Stored data
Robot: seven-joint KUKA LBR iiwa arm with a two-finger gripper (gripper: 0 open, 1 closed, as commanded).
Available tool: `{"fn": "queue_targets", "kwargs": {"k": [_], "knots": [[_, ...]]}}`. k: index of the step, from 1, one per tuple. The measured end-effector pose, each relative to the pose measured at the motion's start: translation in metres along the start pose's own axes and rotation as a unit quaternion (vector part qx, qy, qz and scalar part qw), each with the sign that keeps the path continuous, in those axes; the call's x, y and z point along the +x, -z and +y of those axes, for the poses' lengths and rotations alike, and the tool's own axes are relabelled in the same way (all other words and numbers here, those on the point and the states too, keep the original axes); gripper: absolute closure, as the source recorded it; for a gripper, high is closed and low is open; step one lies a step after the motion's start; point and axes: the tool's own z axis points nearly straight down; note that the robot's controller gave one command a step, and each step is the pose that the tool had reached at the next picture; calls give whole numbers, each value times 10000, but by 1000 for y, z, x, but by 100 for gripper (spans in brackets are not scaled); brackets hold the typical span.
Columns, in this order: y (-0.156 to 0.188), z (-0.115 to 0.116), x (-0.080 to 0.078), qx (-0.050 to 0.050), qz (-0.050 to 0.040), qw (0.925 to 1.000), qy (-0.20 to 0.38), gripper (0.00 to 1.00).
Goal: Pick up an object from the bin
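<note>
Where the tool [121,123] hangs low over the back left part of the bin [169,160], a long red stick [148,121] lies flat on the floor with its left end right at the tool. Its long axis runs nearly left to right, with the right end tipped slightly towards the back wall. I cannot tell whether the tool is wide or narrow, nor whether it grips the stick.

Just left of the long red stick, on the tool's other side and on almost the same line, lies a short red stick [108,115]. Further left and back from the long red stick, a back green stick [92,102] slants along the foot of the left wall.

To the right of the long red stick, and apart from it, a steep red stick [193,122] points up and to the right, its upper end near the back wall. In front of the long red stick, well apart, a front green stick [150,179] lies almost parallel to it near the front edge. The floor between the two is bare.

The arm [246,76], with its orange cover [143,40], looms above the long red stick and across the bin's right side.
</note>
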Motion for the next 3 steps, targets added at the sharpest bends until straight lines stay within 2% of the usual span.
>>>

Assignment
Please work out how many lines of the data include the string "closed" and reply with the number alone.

Answer to the exercise
2